Reminder: CFF Schedule This Week
Wednesday, Thanksgiving Eve,
November 22nd - ONLY morning classes
Thursday, Thanksgiving Day,
November 23rd - BOX CLOSED
Friday, Black Friday,
November 24th - ONLY evening classes
by Geoff Rand (orig. posted Nov. 2016-but it's a timely reminder)
Most Americans view Thanksgiving as the start of the holiday season. But when it comes to overindulging, the season has already begun. A Cornell University study actually places Halloween as the start of the string of food-centric holidays, and their research shows that the weight gained between Halloween and Christmas can take over five months to lose. I’d say the season extends beyond Christmas and into New Year’s and even Super Bowl Sunday.
However you define it, no one wants undo all the hard work they’ve done throughout the year because of some poor choices during a handful of holiday meals and parties. Now is the time to develop your holiday strategy to make sure you can still enjoy the company and meals with friends and family without regretting your choices in the days and weeks that follow. Here’s some help.
Don’t starve yourself. A lot of people skip a meal before a large holiday meal thinking the calorie deficit will offset the large food intake to come. But in reality, this backfires. Going into the meal starved tends to make you fill up on chips, cookies, candy, and alcohol while you wait to eat. A better option would be to eat a normal meal before the party and just enjoy the holiday foods in moderation.
Step Away. Those platters of fresh cookies, pies, and other sweets are so inviting and draw you in like the Death Star’s tractor beam. Don’t hover around those trays. It’s easy to lose track of your intake as you talk and drink with friends. A cookie or two becomes 4 or 5 or a lot more. Get a small plate, pick a reasonable number or treats and walk away from the table to socialize.
Keep busy. Offer to help set up or clean up to keep yourself from over-snacking before or after a meal. Go for a walk or play with the kids or animals. Just avoid having that idle time if the allure of going back for seconds or thirds or loading up on desserts is too much for your willpower.
Downsize. Have that pumpkin pie, but cut down on the portion or share with someone.
Penalize. If it works for you, assign an indulgence penalty. 100 burpees for every treat should keep your cravings in check. If you really want a dose of reality, check out this holiday food caloric content chart and corresponding time to walk, jog, swim, or cycle that food off.

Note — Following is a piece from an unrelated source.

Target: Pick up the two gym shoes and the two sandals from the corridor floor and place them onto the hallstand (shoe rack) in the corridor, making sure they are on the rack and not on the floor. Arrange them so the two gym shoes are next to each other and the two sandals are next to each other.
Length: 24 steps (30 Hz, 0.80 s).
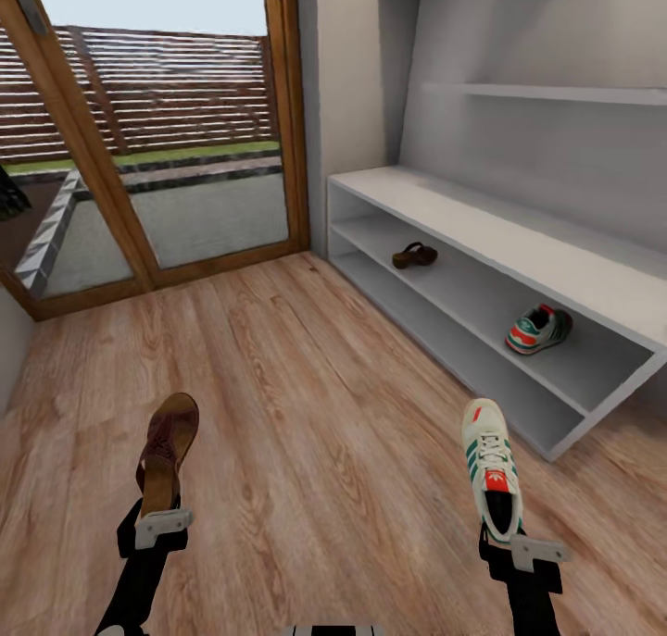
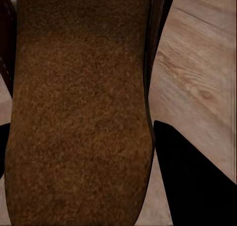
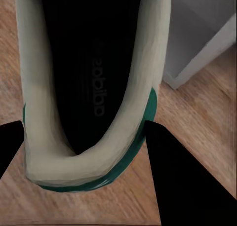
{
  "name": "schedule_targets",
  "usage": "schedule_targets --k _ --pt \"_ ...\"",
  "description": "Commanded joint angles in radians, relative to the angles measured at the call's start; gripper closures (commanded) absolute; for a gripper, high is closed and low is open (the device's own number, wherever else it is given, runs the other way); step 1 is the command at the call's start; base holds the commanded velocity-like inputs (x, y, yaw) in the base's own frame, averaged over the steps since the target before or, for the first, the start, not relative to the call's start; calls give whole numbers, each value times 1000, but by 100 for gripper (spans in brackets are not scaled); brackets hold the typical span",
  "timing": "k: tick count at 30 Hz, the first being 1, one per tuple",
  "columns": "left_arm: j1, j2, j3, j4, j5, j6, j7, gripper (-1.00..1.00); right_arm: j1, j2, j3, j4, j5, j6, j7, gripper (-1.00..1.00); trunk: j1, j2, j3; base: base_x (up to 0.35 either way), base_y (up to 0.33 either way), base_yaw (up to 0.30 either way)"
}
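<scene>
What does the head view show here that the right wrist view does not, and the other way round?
Head view alone: the sandal held by the left gripper, a second sandal and a second gym shoe already on the hallstand's middle shelf, set apart from each other, plus the glass door and the fence outside.

Right wrist view alone: the dark inside of the held gym shoe, with faint lettering on its insole.

Both: that gym shoe in the right gripper, the wood floor and a corner of the hallstand.
</scene>
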<state>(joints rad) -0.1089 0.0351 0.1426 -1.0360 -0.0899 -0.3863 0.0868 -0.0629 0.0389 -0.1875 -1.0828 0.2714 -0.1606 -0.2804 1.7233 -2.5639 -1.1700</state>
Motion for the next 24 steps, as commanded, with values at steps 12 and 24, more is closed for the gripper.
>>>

Make substitutions. Find healthier versions of your holiday favorites. My family swapped the traditional mashed potatoes for Celery Root Puree (see recipe below) over a decade ago. It’s a great tasting low carb vegetable alternative to starchy mashed potatoes.
Bring your own. Enjoy the family favorites of others that might not be the best for your diet, but bring a healthy side dish of your own to share and to supplement the not-so-healthy components of your meal so you have a healthy alternative and the meal is not a total loss.
Eat Restaurant Style. Instead of sitting down at a table of food, leave the food in the kitchen and take your plate to the food and sit down to eat at an empty dining table. If food dishes are not within reach and you have to get up for seconds, you’ll be less likely to overindulge.
Pass the Bread. And keep passing it right by your plate. Simple carbohydrates like bread might seem innocent enough, but they break down quickly in the body and create a spike in blood sugar, which can leave you feeling hungrier, faster. Take an extra vegetable serving instead.
Seal it up. If you’re hosting a party, buy a bunch of disposable Tupperware. If you’re going to the party, bring your own. If you’re the host, getting guests to take home food keeps you from turning Thanksgiving or Christmas Day into a week of overeating. If you are the guest, bringing your own containers allows you to politely refuse second servings, but still take a small portion home. This avoids upsetting the host and keeps your intake at a reasonable level.
Hydrate. Drinking water is never a bad idea. With the extra alcohol you’re probably consuming and all the sugars and carbs you’re gobbling up, water is going to help in several ways. It offsets the alcohol and helps to keep you feeling full, which cuts down on you munching on sweets. It also aids in digestion.
Stay active. The holidays can become very busy, but don’t neglect yourself. Plan an active family activity for after the holiday meal. Every little bit helps to offset the increased calorie intake. Keep working out. Don’t let a day or two off turn into a week and then a month. Hit the gym hard right after the holiday and get back to your normal routine as soon as possible.
With a little bit of pre-planning, you can enjoy the holidays without sabotaging all the hard work you’ve done the rest of the year.
Celery Root Puree (from Suzanne Somers’ Eat Great, Lose Weight)
(I usually double the recipe)
3 celery root (you can get it at Whole Foods)
1/4 cup heavy cream
4 Tbs. butter
Salt and Pepper
Peel the celery root, being careful to remove all the brown. Cut each root into about 12 pieces, then place them in a steamer over a large pot of boiling water. Cook for about 20 minutes until tender. Transfer to a food processor, add cream and butter and puree all until smooth. (use a mixer if you don't have a food processor) Add additional cream and/or butter if needed. Sprinkle with salt and pepper and serve.